• _TASK_
Lines with the string "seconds" must each be copied from the listing.

• _DATA BELOW_
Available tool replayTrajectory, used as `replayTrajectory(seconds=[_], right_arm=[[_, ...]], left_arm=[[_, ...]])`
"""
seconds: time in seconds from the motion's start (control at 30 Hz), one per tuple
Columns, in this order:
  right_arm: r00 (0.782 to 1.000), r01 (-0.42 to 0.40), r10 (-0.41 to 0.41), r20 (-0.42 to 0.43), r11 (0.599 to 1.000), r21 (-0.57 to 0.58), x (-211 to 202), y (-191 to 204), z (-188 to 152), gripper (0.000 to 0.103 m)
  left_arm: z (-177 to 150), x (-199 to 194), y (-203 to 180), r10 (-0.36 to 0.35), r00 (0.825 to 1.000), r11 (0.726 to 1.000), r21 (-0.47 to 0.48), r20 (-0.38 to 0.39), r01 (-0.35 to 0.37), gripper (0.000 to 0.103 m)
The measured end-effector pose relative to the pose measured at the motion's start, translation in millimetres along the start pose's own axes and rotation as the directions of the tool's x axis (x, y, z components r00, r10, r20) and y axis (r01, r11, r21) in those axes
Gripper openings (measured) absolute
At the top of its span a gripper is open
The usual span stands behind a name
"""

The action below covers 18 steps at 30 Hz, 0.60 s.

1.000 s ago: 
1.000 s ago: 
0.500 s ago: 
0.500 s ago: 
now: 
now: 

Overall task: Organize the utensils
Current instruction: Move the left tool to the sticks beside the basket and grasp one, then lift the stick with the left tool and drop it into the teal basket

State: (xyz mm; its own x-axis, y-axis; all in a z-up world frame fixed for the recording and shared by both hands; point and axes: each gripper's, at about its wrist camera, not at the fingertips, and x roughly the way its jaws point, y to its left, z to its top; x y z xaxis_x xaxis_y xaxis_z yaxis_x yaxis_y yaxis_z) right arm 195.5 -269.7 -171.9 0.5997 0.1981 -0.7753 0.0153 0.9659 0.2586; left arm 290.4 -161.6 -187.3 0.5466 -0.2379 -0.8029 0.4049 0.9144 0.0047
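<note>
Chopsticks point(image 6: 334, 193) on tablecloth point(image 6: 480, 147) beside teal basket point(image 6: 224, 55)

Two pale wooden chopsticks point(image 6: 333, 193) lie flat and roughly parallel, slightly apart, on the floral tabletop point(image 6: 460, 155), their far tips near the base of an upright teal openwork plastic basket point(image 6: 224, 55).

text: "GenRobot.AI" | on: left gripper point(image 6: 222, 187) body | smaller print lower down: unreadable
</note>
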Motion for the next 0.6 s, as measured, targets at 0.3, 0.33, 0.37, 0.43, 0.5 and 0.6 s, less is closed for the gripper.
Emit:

• _ANSWER_
Available tool replayTrajectory, used as `replayTrajectory(seconds=[_], right_arm=[[_, ...]], left_arm=[[_, ...]])`
seconds: time in seconds from the motion's start (control at 30 Hz), one per tuple

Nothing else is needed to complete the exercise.